According to the census, there are a total of 53,703 Limbu and 37,696 Tamang in Sikkim, of whom a majority speak the Nepali language as their mother tongue. Also, small numbers of Bhotia and Lepcha also speak the Nepali language as their mother tongue. As per the 2011 Census, there were a total of 69,598 Bhotia in Sikkim (including Sherpa, Tamang, Gurung and Tibetan. etc), but only 58,355 were speaking languages such as Sikkimese and Sherpa. Out of the 42,909 Lepcha there were only 38,313 speakers for the Lepcha language.

Uttarakhand
As per the 2011 census, the total number of Nepali language speakers is 106,399, constituting 1.1% of the total population of the state.

West Bengal
As per the 2001 Census, there are a total of 1,034,038 ethnic Gorkhas in West Bengal, of which 1,022,725 are speakers of the Nepali language and 11,313 are speakers of languages such as Tamang and Sherpa. The population in the Darjeeling and Kalimpong districts are 748,023 (46.48% of the total population) and Jalpaiguri – 234,500 (6.99%). Most of the ethnic Nepali population in West Bengal live in the Gorkhaland Territorial Administration region. About 7.56% of the Nepalis were Dalit, belonging to castes such as Kami and Sarki (population of 78,202 in 2001). The two tribes classified as Scheduled Tribe (Limbu and Tamang) constituted 16% of the Nepali population according to the census. The remaining 76% belonged to general category.

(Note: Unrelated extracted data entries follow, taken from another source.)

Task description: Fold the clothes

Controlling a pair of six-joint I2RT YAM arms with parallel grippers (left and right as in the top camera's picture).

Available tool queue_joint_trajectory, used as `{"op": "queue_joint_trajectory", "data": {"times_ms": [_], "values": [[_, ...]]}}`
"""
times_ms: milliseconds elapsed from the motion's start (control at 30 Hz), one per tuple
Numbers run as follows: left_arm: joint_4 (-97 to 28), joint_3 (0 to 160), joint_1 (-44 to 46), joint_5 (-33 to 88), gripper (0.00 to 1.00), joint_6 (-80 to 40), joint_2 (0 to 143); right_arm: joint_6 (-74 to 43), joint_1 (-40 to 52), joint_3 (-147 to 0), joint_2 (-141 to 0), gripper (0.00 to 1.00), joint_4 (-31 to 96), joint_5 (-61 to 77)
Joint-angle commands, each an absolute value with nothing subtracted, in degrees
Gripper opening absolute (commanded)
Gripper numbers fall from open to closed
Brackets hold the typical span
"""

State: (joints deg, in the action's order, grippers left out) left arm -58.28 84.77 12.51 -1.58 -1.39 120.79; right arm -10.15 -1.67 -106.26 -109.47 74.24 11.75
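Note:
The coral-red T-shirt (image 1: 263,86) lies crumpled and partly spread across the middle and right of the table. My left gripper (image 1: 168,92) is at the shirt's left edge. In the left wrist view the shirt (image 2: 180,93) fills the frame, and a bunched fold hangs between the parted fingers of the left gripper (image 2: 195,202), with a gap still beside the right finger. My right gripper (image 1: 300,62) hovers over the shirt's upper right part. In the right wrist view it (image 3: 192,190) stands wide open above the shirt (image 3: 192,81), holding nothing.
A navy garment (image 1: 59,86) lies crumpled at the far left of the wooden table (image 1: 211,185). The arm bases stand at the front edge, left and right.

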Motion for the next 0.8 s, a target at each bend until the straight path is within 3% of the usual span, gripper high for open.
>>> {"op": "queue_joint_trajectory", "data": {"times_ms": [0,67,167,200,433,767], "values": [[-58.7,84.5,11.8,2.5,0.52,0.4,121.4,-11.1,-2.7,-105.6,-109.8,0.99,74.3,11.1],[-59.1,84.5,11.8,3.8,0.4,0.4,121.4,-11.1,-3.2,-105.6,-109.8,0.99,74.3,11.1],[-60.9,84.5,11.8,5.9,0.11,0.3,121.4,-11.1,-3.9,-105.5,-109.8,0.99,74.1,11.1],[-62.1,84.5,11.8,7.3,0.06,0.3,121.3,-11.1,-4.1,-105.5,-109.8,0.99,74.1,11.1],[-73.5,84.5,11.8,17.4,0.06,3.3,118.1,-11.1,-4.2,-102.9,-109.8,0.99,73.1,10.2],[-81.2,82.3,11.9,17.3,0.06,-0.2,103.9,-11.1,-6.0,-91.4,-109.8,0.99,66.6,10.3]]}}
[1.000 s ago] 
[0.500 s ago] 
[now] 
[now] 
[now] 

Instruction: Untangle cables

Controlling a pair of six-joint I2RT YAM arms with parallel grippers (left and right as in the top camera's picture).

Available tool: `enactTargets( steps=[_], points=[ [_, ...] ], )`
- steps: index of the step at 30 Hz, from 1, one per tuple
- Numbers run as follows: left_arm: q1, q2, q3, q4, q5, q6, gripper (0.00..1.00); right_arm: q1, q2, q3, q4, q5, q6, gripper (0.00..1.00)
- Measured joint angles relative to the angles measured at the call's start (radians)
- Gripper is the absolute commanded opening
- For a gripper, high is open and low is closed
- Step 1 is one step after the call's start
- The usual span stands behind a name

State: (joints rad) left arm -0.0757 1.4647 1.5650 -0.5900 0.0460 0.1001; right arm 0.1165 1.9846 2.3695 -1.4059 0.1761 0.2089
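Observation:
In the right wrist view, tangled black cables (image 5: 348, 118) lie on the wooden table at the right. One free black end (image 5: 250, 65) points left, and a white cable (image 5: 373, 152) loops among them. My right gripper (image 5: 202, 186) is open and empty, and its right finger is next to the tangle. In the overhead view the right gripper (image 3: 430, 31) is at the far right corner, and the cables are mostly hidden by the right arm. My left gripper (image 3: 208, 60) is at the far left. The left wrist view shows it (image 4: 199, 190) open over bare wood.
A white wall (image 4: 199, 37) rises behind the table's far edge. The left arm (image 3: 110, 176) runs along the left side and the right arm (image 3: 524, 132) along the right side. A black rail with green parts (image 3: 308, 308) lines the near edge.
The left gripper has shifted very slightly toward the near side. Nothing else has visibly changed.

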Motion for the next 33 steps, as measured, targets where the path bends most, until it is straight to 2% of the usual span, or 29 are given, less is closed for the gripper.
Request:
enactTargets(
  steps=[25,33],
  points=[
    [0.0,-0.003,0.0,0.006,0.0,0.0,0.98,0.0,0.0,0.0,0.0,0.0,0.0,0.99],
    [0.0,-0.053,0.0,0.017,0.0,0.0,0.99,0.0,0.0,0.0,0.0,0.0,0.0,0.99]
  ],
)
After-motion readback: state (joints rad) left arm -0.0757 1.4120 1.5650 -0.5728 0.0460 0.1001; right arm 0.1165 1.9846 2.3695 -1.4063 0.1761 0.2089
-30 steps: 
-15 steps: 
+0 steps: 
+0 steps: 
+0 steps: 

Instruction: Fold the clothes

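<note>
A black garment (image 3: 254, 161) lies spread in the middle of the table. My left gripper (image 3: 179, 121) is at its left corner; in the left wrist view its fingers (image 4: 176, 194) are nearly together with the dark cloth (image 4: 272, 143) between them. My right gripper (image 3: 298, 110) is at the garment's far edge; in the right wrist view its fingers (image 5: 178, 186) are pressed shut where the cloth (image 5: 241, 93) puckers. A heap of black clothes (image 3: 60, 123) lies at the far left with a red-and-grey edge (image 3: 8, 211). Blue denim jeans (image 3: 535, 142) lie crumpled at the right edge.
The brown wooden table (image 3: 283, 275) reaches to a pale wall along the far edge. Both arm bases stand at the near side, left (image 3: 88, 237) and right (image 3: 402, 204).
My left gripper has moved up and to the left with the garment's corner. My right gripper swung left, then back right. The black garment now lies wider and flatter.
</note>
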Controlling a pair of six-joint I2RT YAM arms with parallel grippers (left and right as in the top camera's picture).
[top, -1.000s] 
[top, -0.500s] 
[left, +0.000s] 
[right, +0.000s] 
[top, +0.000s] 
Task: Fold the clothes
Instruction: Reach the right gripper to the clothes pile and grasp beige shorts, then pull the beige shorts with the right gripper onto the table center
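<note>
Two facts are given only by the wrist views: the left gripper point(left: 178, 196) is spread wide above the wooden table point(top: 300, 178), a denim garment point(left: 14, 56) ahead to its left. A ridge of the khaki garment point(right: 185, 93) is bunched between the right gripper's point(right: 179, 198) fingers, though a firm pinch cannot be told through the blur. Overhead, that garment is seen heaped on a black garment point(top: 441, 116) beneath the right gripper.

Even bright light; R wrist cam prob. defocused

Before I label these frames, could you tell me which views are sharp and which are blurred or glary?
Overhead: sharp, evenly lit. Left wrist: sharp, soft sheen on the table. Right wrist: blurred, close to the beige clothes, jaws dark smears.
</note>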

As per the 2011 Census, there were a total of 1,161,807 speakers of various Nepalese languages. Out of this 7.24% was Dalit (84,110) and 16.62% (193,050) were tribal Tamang/Limbu. Remaining 76.14% were General category.

Forced displacement
Nepali-speaking people in the states of Northeast India have faced violence and ethnic cleansing. In 1967, more than 8,000 Nepali-speaking people were driven out of Mizoram, while more than 2,000 in Manipur met with the same fate in 1980. Tens of thousands of Nepali-speaking people were banished from Assam (in 1979) and Meghalaya (in 1987) by militant groups. 

The biggest displacement occurred in Meghalaya, when the Khasi Students Union (KSU) targeted Nepali speakers living in the eastern part of the state. More than 15,000 Nepali speakers were driven out, while about 10,000 were reduced to living in subhuman life in the refugee camps of Shillong. Gorkha labourers in the coal mines in Jowai were targeted, and as a result of their murders dozens of Gorkha children starved to death in the next few weeks. In 2010, there were riots between Khasis and Gorkhas, which left several Gorkhas dead. One elderly Gorkha man was burnt alive.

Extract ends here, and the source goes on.